Location
- 800 Porter Street Lemont, Illinois 60439 United States 41°40′27″N 87°59′28″W﻿ / ﻿41.6742°N 87.991°W

Information
- School type: Public Secondary
- Established: 1890
- School district: Lemont HS 210
- Superintendent: Dr. Matt Maxwell
- CEEB code: 142590
- Principal: Mr. Eric Michaelsen
- Teaching staff: 85.38 (FTE)
- Grades: 9–12
- Gender: coed
- Enrollment: 1,284 (2024-2025)
- • Grade 9: 304 students
- • Grade 10: 319 students
- • Grade 11: 302 students
- • Grade 12: 359 students
- Average class size: 24
- Student to teacher ratio: 15.04
- Campus size: 30 acres (120,000 m^{2})
- Campus type: Suburban
- Colors: Navy Blue Gold
- Slogan: Let’s go Lemont
- Fight song: Lemont Loyalty
- Athletics conference: South Suburban
- Team name: None
- Newspaper: Tom-Tom
- Website: www.lhs210.net

= Lemont High School =

Lemont High School, or LHS, is a public four-year high school located in Lemont, Illinois, a southwest suburb of Chicago, Illinois, in the United States. It is the only school of Lemont Township High School District 210, which serves the Village of Lemont and small portions of Woodridge and Downers Grove. LHS also serves as a feeder school for Deaf/Hard-of-hearing students in the area.

==History==

===Early beginnings===
An old surviving document shows graduates in 1891, although Lemont High School was not officially formed until 1906, when five students (four girls and one boy) began meeting for class in the school building located at 410 McCarthy Road. The high school leased three rooms in the building at a rate of $500 per year. The original building is now used for condominiums, but the Central Elementary school is still connected to the East end of the building.

===Building history===
By 1925, after many failed attempts, an 18000 sqft building was finally constructed at 800 Porter Street, where the school is located to this day. The original building cost $125,000 to build and included eight classrooms, a library, a science lab, a home economics room, and a gymnasium.
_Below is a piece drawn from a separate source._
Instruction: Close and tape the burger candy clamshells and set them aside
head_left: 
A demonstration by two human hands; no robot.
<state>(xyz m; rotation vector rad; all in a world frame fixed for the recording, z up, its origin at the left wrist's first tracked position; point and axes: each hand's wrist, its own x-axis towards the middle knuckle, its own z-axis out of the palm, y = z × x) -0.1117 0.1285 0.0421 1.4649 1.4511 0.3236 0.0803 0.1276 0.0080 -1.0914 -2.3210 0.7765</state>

===Expansion for growth===
Student enrollment almost doubled during the 1950s, which in turn led to three expansionary construction projects. Among the new additions were an 11500 sqft gymnasium (completed in 1950), and 38000 sqft worth of classroom additions (completed by 1959). By the end of the decade, the school was equipped with wood, metal, industrial arts, and electrical shops.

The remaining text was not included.